Снимаю поводок и она уносится в заветные места, где еще можно пощипать траву.
- Дывысь, вивця! – поражается нянечка из гинекологии, пробегая мимо.
Наконец, необходимые дела завершены, и я зову Туту обратно. Она подходит и нехотя подставляет шею для поводка.
- А сам ты дорогу домой не найдешь, если я тебя за поводок вести не буду? – спрашивает она.
Сколько лет этому вопросу? А попробуй, найди ответ.
Подъем по лестнице сопровождается еще одним ритуалом. Через каждые семь ступенек – с математикой у нее все в порядке! – собачка останавливается вдоль ступеньки, загораживая мне дорогу. Это значит, что я должен ее гладить и говорить хорошие слова. Так что, поднимаемся на третий этаж минут пять.
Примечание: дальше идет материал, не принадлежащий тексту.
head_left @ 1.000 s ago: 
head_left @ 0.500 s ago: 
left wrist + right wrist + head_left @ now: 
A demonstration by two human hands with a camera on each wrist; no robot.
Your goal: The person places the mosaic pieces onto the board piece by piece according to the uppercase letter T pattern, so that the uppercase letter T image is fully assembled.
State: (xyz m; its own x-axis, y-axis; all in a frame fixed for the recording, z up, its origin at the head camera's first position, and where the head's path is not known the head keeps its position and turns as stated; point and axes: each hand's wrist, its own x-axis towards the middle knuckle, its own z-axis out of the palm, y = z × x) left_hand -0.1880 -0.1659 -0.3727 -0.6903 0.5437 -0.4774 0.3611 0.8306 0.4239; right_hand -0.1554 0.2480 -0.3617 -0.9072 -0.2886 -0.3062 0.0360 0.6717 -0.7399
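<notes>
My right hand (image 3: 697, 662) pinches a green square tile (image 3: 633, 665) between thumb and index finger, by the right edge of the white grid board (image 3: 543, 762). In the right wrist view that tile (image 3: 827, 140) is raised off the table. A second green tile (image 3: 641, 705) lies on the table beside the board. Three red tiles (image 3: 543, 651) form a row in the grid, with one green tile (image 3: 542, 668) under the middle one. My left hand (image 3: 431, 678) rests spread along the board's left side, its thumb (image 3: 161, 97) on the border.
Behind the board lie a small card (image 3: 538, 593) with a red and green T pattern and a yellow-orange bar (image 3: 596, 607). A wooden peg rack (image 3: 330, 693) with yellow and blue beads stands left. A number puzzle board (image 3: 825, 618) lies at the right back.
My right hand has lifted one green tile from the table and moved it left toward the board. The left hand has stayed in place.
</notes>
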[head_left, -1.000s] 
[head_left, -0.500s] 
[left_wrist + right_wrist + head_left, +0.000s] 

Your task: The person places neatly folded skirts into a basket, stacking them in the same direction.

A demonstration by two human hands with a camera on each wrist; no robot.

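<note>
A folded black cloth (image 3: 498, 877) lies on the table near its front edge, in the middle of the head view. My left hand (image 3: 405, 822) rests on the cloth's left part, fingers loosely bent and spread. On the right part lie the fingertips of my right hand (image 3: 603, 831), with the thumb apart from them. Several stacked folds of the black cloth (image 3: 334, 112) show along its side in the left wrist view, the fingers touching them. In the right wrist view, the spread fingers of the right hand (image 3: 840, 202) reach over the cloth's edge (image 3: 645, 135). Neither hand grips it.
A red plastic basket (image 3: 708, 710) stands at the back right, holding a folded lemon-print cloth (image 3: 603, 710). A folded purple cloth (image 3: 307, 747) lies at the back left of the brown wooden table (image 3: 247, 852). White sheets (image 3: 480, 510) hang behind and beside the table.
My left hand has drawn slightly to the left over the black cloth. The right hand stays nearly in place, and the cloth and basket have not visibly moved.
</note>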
Не меньше.
На часах без двадцати семь. Еще минут сорок можно подремать. Это я так думаю. У собаки мнение несколько иное. Я ложусь, а она садится рядом и начинает глядеть на меня с укоризной.
Я – ноль внимания.
Тогда собачка начинает жаловаться на жизнь, на черствость этого человека, готового морить собачку голодом ради своей лени.
Не реагирую.
Тута повышает голос. Нет, она ни в чем меня не упрекает. Она смирилась. Она просто и вдохновенно врет на тему, какие хорошие, добрые и славные Яна и Лида. Как они всегда вовремя кормят собаку и не забывают – никогда не забывают! – налить свежую воду из-под американского фильтра.
Встаю, начинаю готовить ей завтрак.
Услышав звук трения морковки о терку, Тута успокаивается. Я поливаю тертую морковь маслом, чтоб витамины сохранились, тру туда же вареную свеклу и огурец без кожуры. Потом мелко-мелко режу укроп…
Тута делает вид, что все это ее не интересует.
Овсянка сварена еще вчера. Кладу в ее миску шесть ложек. Полных! Четыре неполные ложки оставляю себе…
- Смотри не растолстей опять! – заботится обо мне Тута.
Польщенный, кладу ей еще ложку каши из своей тарелки.
Пора доставать из холодильника колбасу. Но прежде бегу на кухню ставить на огонь чайник и кастрюльку с водой.
Тута мою отлучку не одобрила, что и сообщила немедля.
- Отлыниваешь… Собаку голодом моришь…
Я промолчал и достал из холодильника колбасу. Потом специальным ножом и на специальной дощечке отрезал Тутину сегодняшнюю порцию.
- На пол сантиметра ошибся! – не преминула отметить Тута.
Колбасу нарезаю мелко-мелко и смешиваю с кашей с овощами. Потом миску с едой ставлю на собачкину кормушку. Думаете, она бросилась поглощать мою стряпню? Ага, тот случай. Тута печально села подле миски и сообщила, что «каждый день одно и тоже».
- Не хочешь, не ешь! – нагрубил я и ушел на кухню.
Когда вернулся, уровень еды в миске явно пострадал. Но Тута сидела около нее в той же позе, что и прежде.
Я стал завтракать.
- Что жрешь? – панибратски спросила Тута, хлопнув меня по колену лапой.
- Сосиски! – не стал скрывать я.
- Угости! – предложила Тута.
- Перебьешься! – не согласился я. – У тебя своей еды валом!
- Разве ж это еда? – взвыла собака.
- Ах, так! – вознегодовал я. – Еду хаять? Сейчас заберу и больше не дам! – Я сделал вид, что привстаю.
Тута ринулась к миске и заслонила ее.
- Угомонись!
После чего съела все до крошки.
Я взял чашку с чаем и собрался идти к компьютеру.
- А лекарство? – обиделась Тута. – Совсем о моем здоровье не заботишься.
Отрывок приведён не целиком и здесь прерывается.